Los radicales asesinos que colocaron bombas y mataron a cientos de personas el domingo de Pascua en Sri Lanka eligieron sus blancos con propósitos ideológicos. Bombardearon tres iglesias católicas y también tres hoteles que atendían a turistas occidentales, debido a que con frecuencia en la imaginación yihadista el cristianismo occidental y el individualismo liberal occidental son los enemigos conjuntos de su ansiada utopía religiosa, su versión totalitaria religiosa del Islam. Los turistas y los misioneros, la Coca Cola y la Iglesia católica… son el mismo enemigo cristiano invasor, diferentes denominaciones para la misma antigua cruzada.
Oficialmente, la élite política y cultural del mundo occidental hace todo lo posible para socavar y contrarrestar este discurso.
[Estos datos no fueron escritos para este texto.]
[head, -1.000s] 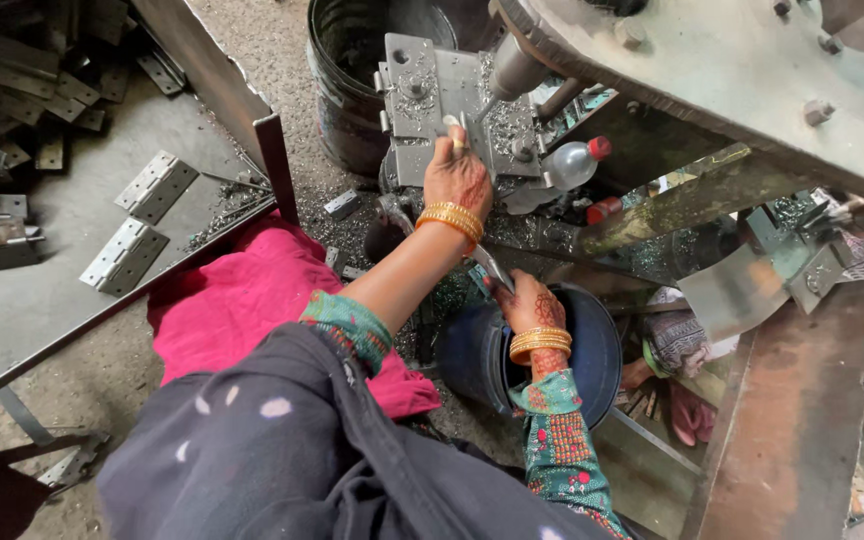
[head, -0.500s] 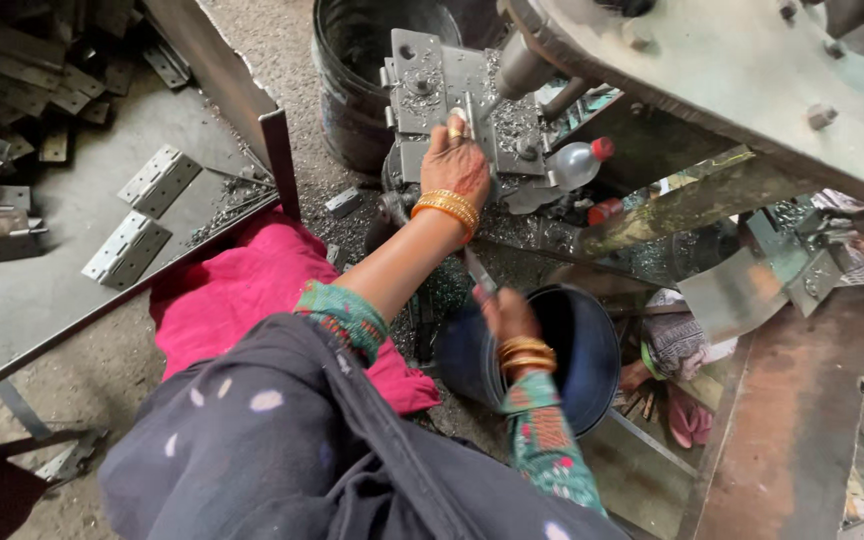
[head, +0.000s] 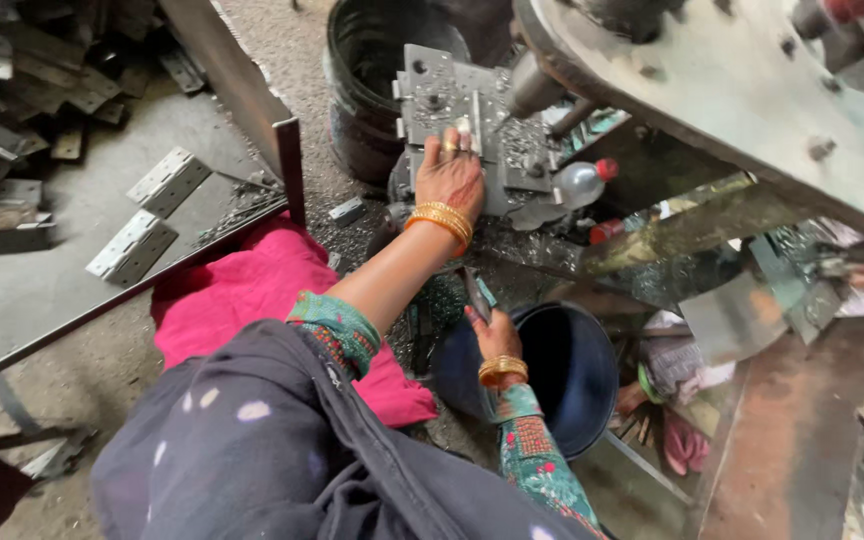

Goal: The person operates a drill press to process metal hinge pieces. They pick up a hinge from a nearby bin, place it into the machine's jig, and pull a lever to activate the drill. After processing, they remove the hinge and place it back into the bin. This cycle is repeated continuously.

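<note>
The left hand [head: 452, 175] rests on the grey metal die block [head: 462, 120] of the big press, fingers pinching a small metal piece [head: 464, 127] there. It stays where it was a moment ago. The right hand [head: 492, 335] grips a flat metal strip [head: 475, 293] and has dropped lower, just above the round dark blue tub [head: 572, 380]. A clear plastic bottle with a red cap [head: 582, 182] lies beside the block.

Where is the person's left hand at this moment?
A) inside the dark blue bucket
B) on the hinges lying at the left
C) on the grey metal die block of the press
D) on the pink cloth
C: the left hand rests on the grey metal die block, fingers on a small piece there, while the right hand holds a flat metal piece beside the dark blue bucket.
</note>
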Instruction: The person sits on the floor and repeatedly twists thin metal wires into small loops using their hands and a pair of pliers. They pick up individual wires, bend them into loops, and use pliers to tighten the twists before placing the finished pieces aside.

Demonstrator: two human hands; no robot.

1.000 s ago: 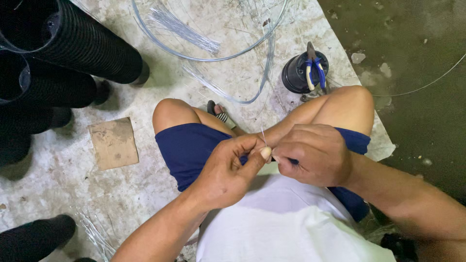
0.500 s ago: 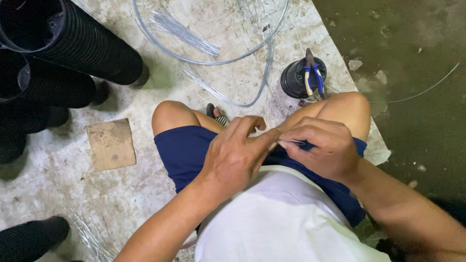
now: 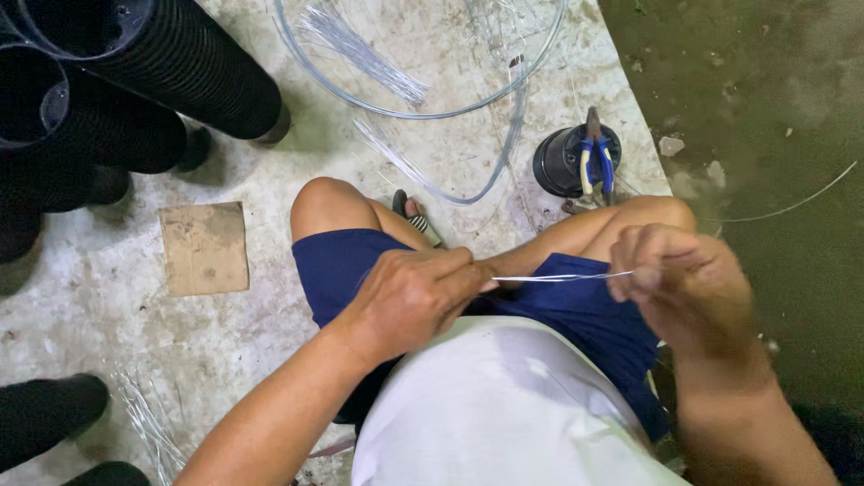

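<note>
Head view looks straight down on a seated person in blue shorts [image 3: 360,270] and a white shirt [image 3: 504,405], knees spread over a stained concrete floor [image 3: 117,342]. Stacks of black ribbed pots [image 3: 171,63] lie at the upper left. A large loop of clear tubing [image 3: 423,112] curves across the floor ahead, with a bundle of thin wire lengths [image 3: 360,54] lying inside it. A flat piece of cardboard [image 3: 205,247] sits to the left of the knee. A small black pot [image 3: 562,162] stands by the right knee, and blue-handled pliers [image 3: 596,162] rest on top of it.

Left hand [image 3: 409,301] is closed, fingertips pinched on one end of a thin wire [image 3: 558,277]. Right hand [image 3: 675,279] is curled shut, gripping the other end between thumb and fingers. The wire is stretched nearly level between the two hands, just above the lap.

It looks light, springy and slick, probably prone to kinking or slipping through a loose pinch. Its cut ends may be sharp, so a firm fingertip grip just short of each end seems the soundest hold.
</note>
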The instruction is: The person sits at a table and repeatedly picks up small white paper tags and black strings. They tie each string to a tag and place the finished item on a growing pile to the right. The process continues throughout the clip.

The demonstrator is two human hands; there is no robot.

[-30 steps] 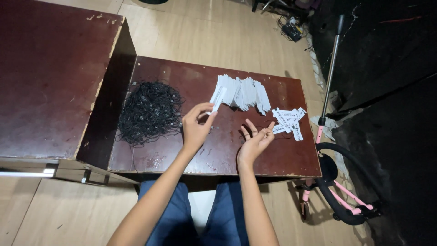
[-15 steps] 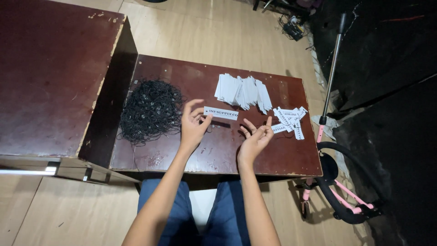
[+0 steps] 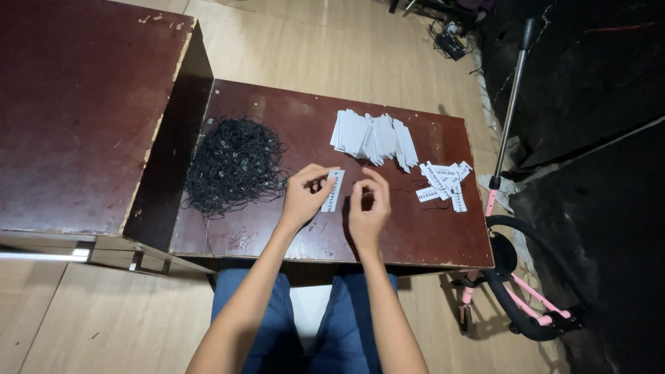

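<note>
Tag (image 3: 333, 190), a white paper strip, sits pinched in the left hand (image 3: 305, 196) over the low brown table (image 3: 277, 228). Left of it lies a black string pile (image 3: 233, 165). Right hand (image 3: 367, 208) curls beside it; its grip is unclear. Farther right: tag stack (image 3: 374, 136), loose tags (image 3: 443, 184).

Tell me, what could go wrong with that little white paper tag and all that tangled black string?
The left hand pinches the small white paper tag by its edge only, so it might slip or crease. The tangled heap of thin black strings lies close by; pulling one could drag others along. The loose pile of printed white tags sits near the brown wooden table's right edge, where a nudge from the right hand might knock some off.
</note>
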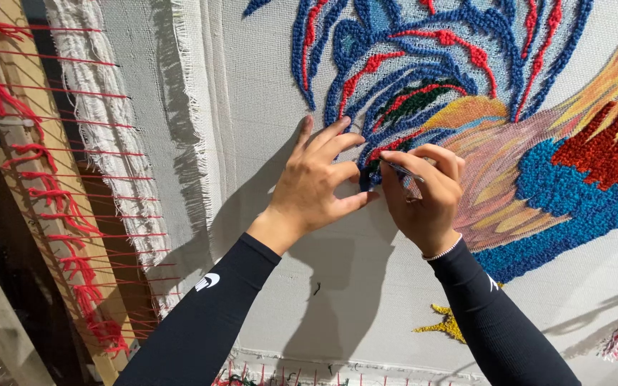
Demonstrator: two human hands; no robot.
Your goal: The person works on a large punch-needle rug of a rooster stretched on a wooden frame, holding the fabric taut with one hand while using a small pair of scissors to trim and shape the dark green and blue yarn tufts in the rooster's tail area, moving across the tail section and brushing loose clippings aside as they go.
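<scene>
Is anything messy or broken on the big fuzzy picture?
Nothing looks broken. The cloth has a frayed edge on the left, and a loose dark thread bit lies under the hands. The left hand presses the cloth; the right hand pinches a thin tool.

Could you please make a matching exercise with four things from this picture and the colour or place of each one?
Things:
1. left hand
2. right hand
3. lacing yarn
4. small yellow tuft

Descriptions:
A. red, zigzags along the wooden frame
B. below the right forearm
C. spread flat on the cloth
D. pinches a thin tool

Pairs: 1-C, 2-D, 3-A, 4-B
</scene>
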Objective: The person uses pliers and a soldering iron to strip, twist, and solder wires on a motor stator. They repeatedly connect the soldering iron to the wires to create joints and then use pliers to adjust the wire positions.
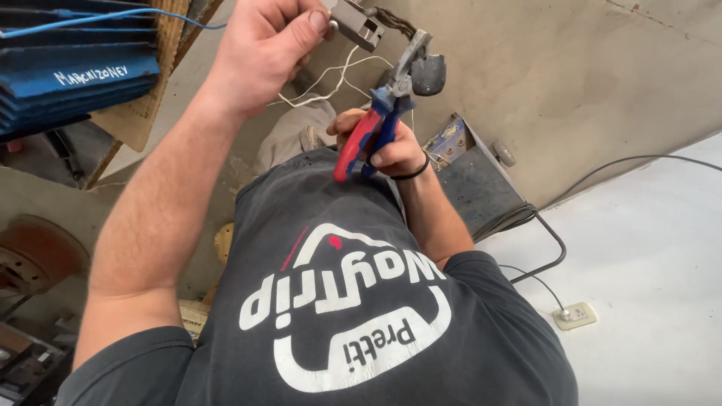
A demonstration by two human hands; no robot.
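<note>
My left hand (259,49) is raised at the top of the view and pinches a small grey connector block (356,22) between thumb and fingers. Dark twisted wires (394,22) run from the block to the right. Thin white wires (331,75) hang below it. My right hand (387,150) grips pliers with red and blue handles (380,120). The pliers' grey jaws (415,56) point up, close beside the block and at the dark wires. Whether the jaws touch a wire I cannot tell.
A blue finned metal case (75,71) with a blue wire lies top left on a wooden board (139,113). A dark metal box (474,180) sits right of my hand. A black cable (555,240) and a white socket (575,316) lie on the floor. A rusty disc (34,256) is at left.
</note>
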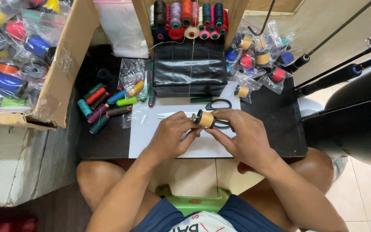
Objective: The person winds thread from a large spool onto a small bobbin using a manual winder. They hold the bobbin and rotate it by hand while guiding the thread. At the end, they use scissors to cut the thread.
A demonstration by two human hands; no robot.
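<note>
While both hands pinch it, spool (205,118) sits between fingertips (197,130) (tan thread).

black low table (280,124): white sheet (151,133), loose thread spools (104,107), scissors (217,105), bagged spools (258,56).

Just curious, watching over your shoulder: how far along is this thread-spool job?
Done, apparently: bagged spools piled at the table's back right. In hand: both hands, left and right, hold a tan spool above white paper. Left: loose coloured spools still unbagged.
</note>
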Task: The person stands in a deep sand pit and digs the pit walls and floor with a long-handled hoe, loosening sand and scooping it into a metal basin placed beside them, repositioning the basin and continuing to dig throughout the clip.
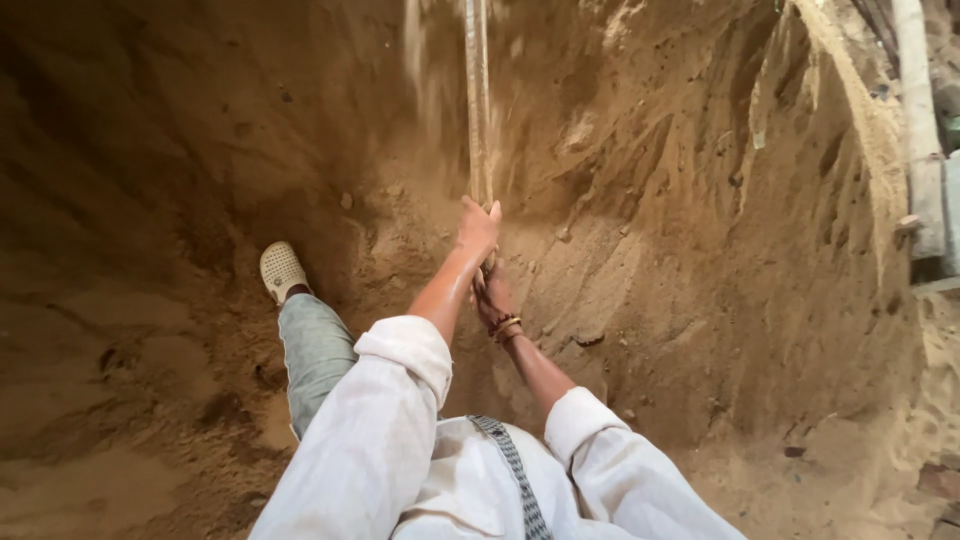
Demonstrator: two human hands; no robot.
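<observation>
sandy pit floor (700, 300); both hands' fingers (478, 222) grip a long handle (478, 100).

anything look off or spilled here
Nothing looks broken. Both hands, left above right, grip a long handle; its upper part is blurred, with loose sand flying beside it.

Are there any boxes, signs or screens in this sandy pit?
None show. There is only brown sand, a long handle gripped by the left hand and right hand, and a pale post at the right edge.
</observation>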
La imaginación liberal reacciona con incomodidad ante la idea de Samuel Huntington de un choque de civilizaciones, o cualquier cosa que enfrente a un “Occidente” unitario contra una alternativa islámica o islamista. En especial, la idea de un “Occidente cristiano” es firmemente rechazada, pero incluso términos más banales como “civilización occidental” y “judeo-cristiana”, que alguna vez tuvieron como objetivo ofrecer un discurso más ecuménico de la historia euroestadounidense, ahora son vistos como peligrosos, exclusivistas, machistas, o de derecha alternativa.
Aun así, también hay una forma en la que el discurso liberal de Occidente acepta de manera implícita parte de la premisa de los terroristas, tratando al cristianismo como una posesión cultural del liberalismo contemporáneo, una herencia religiosa especialmente occidental que incluso quienes ya no creen, tienen una obligación especial de rehacer y reformar. Por una parte, el liberalismo de élite busca mantener al cristianismo a una cierta distancia a fin de rechazar cualquier identidad específicamente cristiana para la sociedad a la que pretende gobernar, pero por la otra, trata al cristianismo como algo que en realidad solo existe en relación a su propio humanitarismo secularizado, ya sea como una capellanía dócil y, por lo tanto, útil, o como un pariente impresentable al que hay que corregir.
Pudimos ver esos dos impulsos en acción en el debate que suscitó el gran incendio de Notre Dame. Por un lado, hubo una reacción liberal estridente contra las interpretaciones de la tragedia que parecían demasiado cordiales con el catolicismo medieval o con alguna concepción de Occidente inculcada por la religión.